* Your objective *
Transcribe exactly the lines that fall between the one holding "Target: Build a" and the one holding "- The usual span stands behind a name", inclusive, from the entries below.

⁂

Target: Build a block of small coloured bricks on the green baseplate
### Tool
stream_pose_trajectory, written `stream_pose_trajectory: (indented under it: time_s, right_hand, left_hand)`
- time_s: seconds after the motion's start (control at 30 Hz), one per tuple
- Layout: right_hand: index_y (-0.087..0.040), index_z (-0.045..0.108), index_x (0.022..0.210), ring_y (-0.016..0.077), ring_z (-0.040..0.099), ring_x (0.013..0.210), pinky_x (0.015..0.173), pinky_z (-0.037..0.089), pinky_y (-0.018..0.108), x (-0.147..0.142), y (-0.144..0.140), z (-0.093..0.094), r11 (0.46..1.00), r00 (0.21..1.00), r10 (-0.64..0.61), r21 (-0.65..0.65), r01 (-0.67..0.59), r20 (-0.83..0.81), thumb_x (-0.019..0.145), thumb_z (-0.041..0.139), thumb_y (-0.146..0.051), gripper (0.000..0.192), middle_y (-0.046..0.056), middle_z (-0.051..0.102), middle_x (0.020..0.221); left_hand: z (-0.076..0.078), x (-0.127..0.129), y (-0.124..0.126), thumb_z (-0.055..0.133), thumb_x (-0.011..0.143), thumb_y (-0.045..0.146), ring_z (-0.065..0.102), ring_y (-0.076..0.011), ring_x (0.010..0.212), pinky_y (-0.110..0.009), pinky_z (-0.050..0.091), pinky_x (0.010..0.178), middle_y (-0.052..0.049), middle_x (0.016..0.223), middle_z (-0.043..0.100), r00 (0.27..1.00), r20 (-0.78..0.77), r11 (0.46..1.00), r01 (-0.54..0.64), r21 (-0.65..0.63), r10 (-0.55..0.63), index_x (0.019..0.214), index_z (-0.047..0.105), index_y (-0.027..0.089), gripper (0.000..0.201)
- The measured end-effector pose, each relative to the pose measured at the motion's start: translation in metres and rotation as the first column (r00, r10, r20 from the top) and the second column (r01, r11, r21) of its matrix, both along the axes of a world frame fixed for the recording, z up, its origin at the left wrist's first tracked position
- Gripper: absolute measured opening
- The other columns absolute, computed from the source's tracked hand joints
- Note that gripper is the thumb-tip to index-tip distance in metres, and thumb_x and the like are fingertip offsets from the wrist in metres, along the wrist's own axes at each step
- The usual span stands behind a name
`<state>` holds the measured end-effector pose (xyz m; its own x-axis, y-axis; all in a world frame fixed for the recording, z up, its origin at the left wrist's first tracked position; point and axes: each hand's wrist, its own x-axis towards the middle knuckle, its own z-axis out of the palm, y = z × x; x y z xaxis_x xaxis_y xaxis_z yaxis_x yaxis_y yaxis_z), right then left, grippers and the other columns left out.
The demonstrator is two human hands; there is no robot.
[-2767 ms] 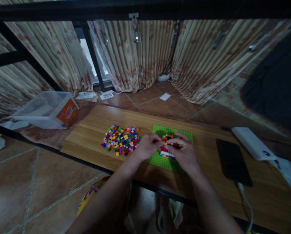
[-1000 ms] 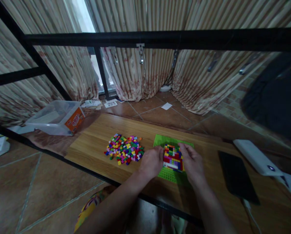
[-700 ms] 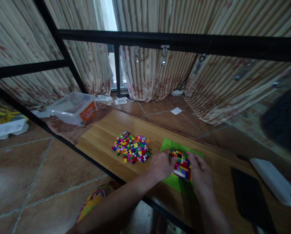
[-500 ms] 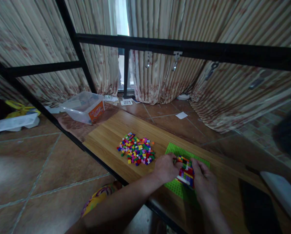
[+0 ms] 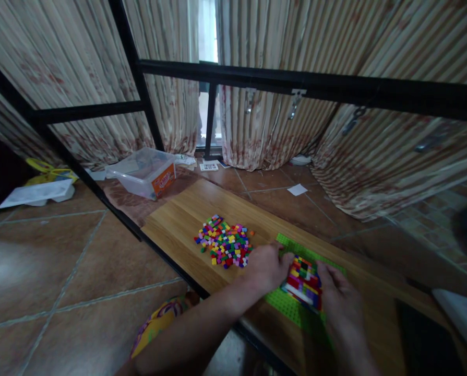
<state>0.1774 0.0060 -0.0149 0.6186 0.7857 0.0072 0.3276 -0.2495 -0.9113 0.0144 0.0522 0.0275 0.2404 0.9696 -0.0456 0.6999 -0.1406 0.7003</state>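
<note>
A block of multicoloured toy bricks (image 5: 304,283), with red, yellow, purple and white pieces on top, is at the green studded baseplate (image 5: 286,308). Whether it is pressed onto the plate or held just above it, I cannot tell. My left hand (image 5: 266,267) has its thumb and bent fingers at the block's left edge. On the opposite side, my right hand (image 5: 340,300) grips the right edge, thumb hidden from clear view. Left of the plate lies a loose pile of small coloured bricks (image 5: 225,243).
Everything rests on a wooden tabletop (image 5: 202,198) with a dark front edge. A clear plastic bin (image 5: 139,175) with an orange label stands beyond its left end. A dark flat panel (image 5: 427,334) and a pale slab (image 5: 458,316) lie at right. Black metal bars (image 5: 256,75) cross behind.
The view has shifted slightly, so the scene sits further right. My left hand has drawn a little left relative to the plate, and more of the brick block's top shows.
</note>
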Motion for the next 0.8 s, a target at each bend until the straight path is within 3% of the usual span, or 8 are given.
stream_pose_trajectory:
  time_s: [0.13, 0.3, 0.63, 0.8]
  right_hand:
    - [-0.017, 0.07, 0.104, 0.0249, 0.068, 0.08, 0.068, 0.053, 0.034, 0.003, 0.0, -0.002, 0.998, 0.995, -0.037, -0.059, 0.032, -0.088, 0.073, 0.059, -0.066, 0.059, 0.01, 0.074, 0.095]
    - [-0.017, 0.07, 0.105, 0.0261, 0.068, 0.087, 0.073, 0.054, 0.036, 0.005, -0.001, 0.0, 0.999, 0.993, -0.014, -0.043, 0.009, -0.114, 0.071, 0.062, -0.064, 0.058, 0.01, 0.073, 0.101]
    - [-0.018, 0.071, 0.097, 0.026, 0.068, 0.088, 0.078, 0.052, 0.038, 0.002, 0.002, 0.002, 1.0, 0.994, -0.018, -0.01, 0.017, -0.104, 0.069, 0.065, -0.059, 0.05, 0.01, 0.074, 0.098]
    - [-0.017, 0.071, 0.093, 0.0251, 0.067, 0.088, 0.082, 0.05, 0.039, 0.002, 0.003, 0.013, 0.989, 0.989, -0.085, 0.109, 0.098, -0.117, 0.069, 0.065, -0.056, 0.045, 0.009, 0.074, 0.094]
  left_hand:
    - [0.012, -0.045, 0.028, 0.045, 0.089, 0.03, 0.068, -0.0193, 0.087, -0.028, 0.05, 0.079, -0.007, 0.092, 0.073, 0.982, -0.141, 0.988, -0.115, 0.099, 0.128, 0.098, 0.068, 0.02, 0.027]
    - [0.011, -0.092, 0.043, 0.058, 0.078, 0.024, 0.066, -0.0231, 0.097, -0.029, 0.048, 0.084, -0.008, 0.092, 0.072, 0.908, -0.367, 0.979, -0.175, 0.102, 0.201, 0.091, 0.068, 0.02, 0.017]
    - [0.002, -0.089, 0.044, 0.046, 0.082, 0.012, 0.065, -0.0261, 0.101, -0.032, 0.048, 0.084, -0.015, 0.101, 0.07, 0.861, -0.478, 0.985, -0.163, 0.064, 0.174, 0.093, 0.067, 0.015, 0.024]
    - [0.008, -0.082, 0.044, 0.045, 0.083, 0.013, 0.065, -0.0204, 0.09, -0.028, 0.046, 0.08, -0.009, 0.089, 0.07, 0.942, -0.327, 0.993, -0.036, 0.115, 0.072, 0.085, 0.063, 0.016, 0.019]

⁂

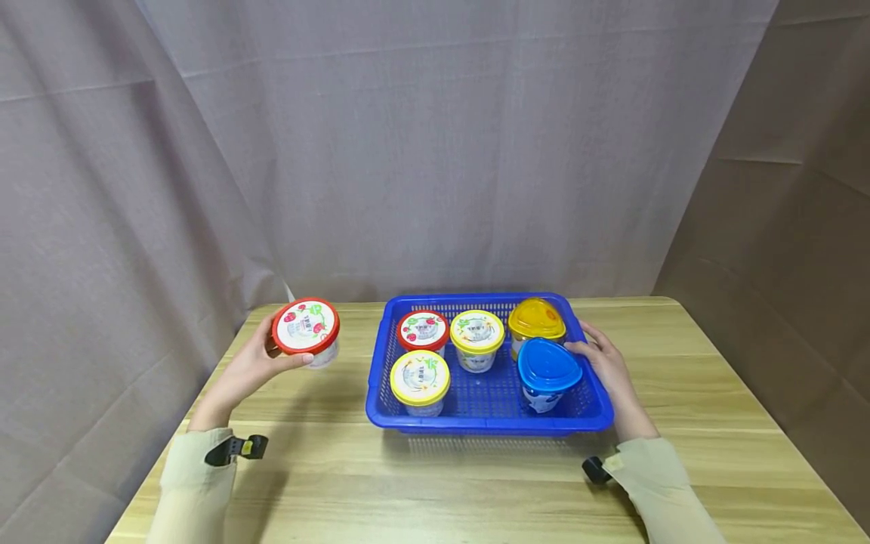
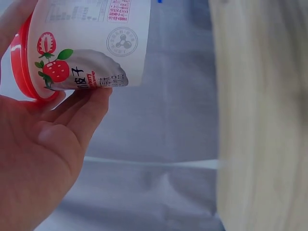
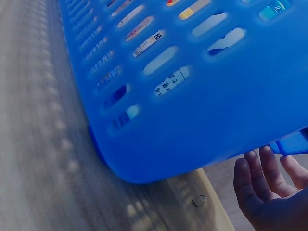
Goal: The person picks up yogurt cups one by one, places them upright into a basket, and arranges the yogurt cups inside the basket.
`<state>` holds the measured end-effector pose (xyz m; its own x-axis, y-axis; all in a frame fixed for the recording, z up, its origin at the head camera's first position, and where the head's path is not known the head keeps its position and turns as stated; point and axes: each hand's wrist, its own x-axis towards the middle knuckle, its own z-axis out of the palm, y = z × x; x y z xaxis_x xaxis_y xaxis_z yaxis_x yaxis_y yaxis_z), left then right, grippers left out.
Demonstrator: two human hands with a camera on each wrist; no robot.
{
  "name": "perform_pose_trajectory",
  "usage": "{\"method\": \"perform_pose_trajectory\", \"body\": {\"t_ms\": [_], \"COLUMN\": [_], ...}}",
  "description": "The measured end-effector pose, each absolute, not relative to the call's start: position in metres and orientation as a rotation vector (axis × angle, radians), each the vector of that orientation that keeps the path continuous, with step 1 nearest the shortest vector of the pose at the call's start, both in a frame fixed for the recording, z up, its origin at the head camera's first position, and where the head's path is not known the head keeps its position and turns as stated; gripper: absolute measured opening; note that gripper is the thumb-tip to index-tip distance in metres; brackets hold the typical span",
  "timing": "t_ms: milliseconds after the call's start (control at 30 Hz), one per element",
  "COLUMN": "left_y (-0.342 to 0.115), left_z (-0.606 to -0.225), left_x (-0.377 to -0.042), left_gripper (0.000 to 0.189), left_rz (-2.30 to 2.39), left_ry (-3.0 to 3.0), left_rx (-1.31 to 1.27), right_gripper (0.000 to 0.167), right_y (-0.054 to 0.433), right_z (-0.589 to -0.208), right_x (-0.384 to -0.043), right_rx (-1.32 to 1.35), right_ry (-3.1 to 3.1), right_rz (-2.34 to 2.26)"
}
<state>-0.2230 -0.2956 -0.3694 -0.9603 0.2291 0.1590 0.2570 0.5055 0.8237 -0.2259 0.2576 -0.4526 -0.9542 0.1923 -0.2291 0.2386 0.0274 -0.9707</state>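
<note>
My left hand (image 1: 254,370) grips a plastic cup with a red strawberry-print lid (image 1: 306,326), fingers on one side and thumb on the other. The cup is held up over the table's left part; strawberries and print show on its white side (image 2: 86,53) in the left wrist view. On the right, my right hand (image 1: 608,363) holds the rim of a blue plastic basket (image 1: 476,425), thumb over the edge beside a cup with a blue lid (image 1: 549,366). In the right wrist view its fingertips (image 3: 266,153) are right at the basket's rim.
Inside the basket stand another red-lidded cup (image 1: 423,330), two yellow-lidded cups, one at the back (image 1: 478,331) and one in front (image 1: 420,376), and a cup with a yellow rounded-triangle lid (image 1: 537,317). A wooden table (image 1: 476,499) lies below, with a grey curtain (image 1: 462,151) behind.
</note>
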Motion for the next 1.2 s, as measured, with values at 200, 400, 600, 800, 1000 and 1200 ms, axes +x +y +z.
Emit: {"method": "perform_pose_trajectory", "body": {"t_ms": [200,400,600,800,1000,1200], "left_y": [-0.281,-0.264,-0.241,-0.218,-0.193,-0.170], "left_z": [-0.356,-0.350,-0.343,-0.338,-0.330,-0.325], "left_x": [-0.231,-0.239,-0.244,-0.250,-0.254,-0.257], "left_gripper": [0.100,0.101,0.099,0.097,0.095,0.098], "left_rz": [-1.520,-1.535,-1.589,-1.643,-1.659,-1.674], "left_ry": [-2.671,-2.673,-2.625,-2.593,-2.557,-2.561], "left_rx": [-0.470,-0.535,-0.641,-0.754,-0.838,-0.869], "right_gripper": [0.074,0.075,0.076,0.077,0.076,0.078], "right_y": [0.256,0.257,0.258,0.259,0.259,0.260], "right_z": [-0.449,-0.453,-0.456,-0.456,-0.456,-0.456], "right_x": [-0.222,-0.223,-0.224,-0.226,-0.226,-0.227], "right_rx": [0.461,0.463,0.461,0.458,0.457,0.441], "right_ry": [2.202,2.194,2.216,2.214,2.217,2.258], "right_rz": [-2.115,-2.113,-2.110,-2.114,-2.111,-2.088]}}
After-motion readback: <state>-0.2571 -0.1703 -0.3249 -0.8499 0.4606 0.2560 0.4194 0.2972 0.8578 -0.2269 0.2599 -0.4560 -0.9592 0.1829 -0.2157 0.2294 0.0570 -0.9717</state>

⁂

* Answer space *
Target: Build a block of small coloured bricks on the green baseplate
### Tool
stream_pose_trajectory, written `stream_pose_trajectory: (indented under it: time_s, right_hand, left_hand)`
- time_s: seconds after the motion's start (control at 30 Hz), one per tuple
- Layout: right_hand: index_y (-0.087..0.040), index_z (-0.045..0.108), index_x (0.022..0.210), ring_y (-0.016..0.077), ring_z (-0.040..0.099), ring_x (0.013..0.210), pinky_x (0.015..0.173), pinky_z (-0.037..0.089), pinky_y (-0.018..0.108), x (-0.147..0.142), y (-0.144..0.140), z (-0.093..0.094), r11 (0.46..1.00), r00 (0.21..1.00), r10 (-0.64..0.61), r21 (-0.65..0.65), r01 (-0.67..0.59), r20 (-0.83..0.81), thumb_x (-0.019..0.145), thumb_z (-0.041..0.139), thumb_y (-0.146..0.051), gripper (0.000..0.192), middle_y (-0.046..0.056), middle_z (-0.051..0.102), middle_x (0.020..0.221); left_hand: z (-0.076..0.078), x (-0.127..0.129), y (-0.124..0.126), thumb_z (-0.055..0.133), thumb_x (-0.011..0.143), thumb_y (-0.045..0.146), ring_z (-0.065..0.102), ring_y (-0.076..0.011), ring_x (0.010..0.212), pinky_y (-0.110..0.009), pinky_z (-0.050..0.091), pinky_x (0.010..0.178), middle_y (-0.052..0.049), middle_x (0.016..0.223), middle_z (-0.043..0.100), r00 (0.27..1.00), r20 (-0.78..0.77), r11 (0.46..1.00), r01 (-0.54..0.64), r21 (-0.65..0.63), r10 (-0.55..0.63), index_x (0.019..0.214), index_z (-0.047..0.105), index_y (-0.027..0.089), gripper (0.000..0.201)
- The measured end-effector pose, each relative to the pose measured at the motion's start: translation in metres and rotation as the first column (r00, r10, r20 from the top) and the second column (r01, r11, r21) of its matrix, both along the axes of a world frame fixed for the recording, z up, its origin at the left wrist's first tracked position
- Gripper: absolute measured opening
- The other columns absolute, computed from the source's tracked hand joints
- Note that gripper is the thumb-tip to index-tip distance in metres, and thumb_x and the like are fingertip offsets from the wrist in metres, along the wrist's own axes at each step
- The usual span stands behind a name

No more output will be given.